Among those arrested and placed on trial is Mary Surratt (Robin Wright), a widow at whose boarding house the conspirators hatched their dastardly plot. Maryland’s Senator Reverdy Johnson (Tom Wilkinson) recruits idealistic attorney Frederick Aiken (James McAvoy), a former Union Army captain and Civil War hero, to defend her. Reluctant at first, Aiken gradually becomes convinced of Mary’s innocence, particularly after getting to know her daughter Anna (Evan Rachel Wood) and learning about the treachery of her Confederate courier son John (Johnny Simmons).

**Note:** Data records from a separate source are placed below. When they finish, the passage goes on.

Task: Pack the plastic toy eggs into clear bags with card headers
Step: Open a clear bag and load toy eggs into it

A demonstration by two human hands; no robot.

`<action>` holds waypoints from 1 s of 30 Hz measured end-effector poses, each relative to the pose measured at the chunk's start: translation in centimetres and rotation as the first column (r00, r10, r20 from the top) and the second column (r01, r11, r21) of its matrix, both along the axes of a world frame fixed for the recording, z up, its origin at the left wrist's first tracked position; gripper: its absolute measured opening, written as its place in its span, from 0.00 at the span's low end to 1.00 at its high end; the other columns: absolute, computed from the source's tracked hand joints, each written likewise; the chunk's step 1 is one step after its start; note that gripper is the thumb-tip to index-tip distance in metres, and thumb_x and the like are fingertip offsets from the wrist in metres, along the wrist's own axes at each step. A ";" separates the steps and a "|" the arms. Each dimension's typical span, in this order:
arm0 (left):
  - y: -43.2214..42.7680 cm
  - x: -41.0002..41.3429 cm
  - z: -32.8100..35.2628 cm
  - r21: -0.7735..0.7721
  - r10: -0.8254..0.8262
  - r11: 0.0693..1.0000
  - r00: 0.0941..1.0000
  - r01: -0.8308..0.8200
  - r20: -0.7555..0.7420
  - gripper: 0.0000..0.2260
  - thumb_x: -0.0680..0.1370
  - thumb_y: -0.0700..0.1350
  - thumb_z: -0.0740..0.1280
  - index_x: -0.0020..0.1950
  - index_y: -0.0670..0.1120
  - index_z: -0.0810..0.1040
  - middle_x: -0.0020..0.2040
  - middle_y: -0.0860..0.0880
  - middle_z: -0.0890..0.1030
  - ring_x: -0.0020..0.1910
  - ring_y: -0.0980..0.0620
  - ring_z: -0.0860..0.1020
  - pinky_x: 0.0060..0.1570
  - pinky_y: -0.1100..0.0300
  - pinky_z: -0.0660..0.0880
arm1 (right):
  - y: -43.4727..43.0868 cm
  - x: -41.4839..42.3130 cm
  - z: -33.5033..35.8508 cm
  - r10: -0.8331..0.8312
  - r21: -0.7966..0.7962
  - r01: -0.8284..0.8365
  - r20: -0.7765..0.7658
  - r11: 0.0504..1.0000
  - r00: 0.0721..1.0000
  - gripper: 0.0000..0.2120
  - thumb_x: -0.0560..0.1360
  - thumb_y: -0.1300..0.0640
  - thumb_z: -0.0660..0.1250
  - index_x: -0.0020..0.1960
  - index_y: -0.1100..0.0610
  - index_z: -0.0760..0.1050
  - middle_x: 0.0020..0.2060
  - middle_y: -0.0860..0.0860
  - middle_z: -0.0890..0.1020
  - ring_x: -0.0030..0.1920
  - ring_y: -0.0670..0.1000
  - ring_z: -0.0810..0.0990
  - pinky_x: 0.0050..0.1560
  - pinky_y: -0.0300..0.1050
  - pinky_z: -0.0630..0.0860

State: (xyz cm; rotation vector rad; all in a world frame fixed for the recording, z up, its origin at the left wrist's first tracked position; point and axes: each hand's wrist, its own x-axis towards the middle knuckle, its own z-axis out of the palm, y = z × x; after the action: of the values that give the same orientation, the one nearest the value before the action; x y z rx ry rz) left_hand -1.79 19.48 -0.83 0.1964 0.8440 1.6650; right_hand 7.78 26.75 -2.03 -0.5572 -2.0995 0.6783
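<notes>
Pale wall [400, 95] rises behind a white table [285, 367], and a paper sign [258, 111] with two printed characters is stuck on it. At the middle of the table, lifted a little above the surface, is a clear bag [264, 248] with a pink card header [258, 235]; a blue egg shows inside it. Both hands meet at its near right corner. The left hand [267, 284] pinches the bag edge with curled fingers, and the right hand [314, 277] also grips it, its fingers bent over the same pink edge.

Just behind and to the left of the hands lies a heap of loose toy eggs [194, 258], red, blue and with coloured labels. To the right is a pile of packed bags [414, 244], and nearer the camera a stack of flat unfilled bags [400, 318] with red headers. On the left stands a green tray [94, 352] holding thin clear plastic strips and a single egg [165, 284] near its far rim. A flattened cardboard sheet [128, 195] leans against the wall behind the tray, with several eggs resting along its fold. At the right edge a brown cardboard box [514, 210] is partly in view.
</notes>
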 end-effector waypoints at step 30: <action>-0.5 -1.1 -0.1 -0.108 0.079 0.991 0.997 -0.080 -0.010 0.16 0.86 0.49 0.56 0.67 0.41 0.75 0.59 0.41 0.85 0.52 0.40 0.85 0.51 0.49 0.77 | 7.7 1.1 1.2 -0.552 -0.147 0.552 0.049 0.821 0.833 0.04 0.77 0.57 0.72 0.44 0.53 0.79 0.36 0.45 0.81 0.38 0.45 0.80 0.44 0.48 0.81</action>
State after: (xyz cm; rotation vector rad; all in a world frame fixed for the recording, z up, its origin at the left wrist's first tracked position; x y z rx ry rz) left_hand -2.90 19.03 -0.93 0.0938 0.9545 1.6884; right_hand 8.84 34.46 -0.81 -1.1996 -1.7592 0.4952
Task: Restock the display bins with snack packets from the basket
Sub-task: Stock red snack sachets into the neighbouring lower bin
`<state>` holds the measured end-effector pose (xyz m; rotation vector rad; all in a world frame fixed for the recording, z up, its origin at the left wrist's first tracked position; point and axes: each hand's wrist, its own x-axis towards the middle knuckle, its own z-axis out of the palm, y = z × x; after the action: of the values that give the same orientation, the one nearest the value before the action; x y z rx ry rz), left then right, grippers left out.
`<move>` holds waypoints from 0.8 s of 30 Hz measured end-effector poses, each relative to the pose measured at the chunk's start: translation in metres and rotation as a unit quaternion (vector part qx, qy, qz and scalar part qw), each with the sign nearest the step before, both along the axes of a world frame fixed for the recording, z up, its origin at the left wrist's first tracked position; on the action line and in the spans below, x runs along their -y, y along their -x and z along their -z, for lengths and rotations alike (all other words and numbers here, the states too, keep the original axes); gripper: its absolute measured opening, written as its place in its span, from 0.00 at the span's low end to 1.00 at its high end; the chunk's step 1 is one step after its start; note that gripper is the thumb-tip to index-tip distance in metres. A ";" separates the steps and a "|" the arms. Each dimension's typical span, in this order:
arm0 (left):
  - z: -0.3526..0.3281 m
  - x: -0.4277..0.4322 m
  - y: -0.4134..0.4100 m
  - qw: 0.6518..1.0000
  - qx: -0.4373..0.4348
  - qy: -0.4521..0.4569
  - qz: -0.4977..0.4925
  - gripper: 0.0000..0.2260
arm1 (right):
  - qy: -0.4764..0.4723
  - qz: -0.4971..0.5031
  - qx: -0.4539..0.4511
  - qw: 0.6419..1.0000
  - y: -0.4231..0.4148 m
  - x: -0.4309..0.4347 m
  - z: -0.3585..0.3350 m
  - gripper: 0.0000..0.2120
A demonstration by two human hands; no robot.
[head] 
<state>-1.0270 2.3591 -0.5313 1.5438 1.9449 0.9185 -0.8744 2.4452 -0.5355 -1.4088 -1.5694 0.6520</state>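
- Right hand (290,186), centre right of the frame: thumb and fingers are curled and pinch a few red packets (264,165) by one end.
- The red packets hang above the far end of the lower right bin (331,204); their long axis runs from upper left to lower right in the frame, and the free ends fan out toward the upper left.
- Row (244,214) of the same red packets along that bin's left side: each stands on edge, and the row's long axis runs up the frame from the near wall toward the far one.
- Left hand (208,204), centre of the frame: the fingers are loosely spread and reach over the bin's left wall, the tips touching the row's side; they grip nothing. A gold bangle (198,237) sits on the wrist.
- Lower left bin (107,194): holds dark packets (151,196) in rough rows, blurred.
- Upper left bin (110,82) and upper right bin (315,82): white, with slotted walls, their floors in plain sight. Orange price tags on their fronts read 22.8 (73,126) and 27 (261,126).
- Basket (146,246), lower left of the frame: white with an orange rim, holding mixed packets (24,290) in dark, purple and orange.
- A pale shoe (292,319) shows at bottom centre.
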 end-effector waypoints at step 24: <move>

But the deck is stacked against Mary at Washington’s Fort McNair in a military tribunal where the concept of ‘innocent until proven guilty’ is not the case. In the political climate of post-Civil War Washington, individual rights were subverted by ‘national security.’ Quoting Cicero, someone notes: “In times of war, the law falls silent.” What’s particularly relevant and timely is that Obama’s administration has reversed its earlier position, deciding that Khalid Shaikh Mohammed and four others will be tried by a military tribunal at Guantanamo for their alleged participation in the Sept. 11th World Trade Center attack.
Working from James Solomon’s exhaustively researched, yet heavily verbose script, visually astute director Robert Redford does his best to inject suspense and create an emotional arc for the primary characters in what is, essentially, a historical reconstruction of an adversarial melodrama. Utilizing numerous flashbacks, deftly edited by Craig McKay, the plot unfolds slowly, very slowly, despite persuasive performances from the entire cast, including Kevin Kline, Danny Huston and Justin Long.
On the Granger Movie Gauge of 1 to 10, “The Conspirator” is a convoluted, courtroom-centric 6. It’s the first in a roster of historically accurate films produced by The American Film Company, headed by Ameritrade founder Joe Ricketts, whose family owns the Chicago Cubs.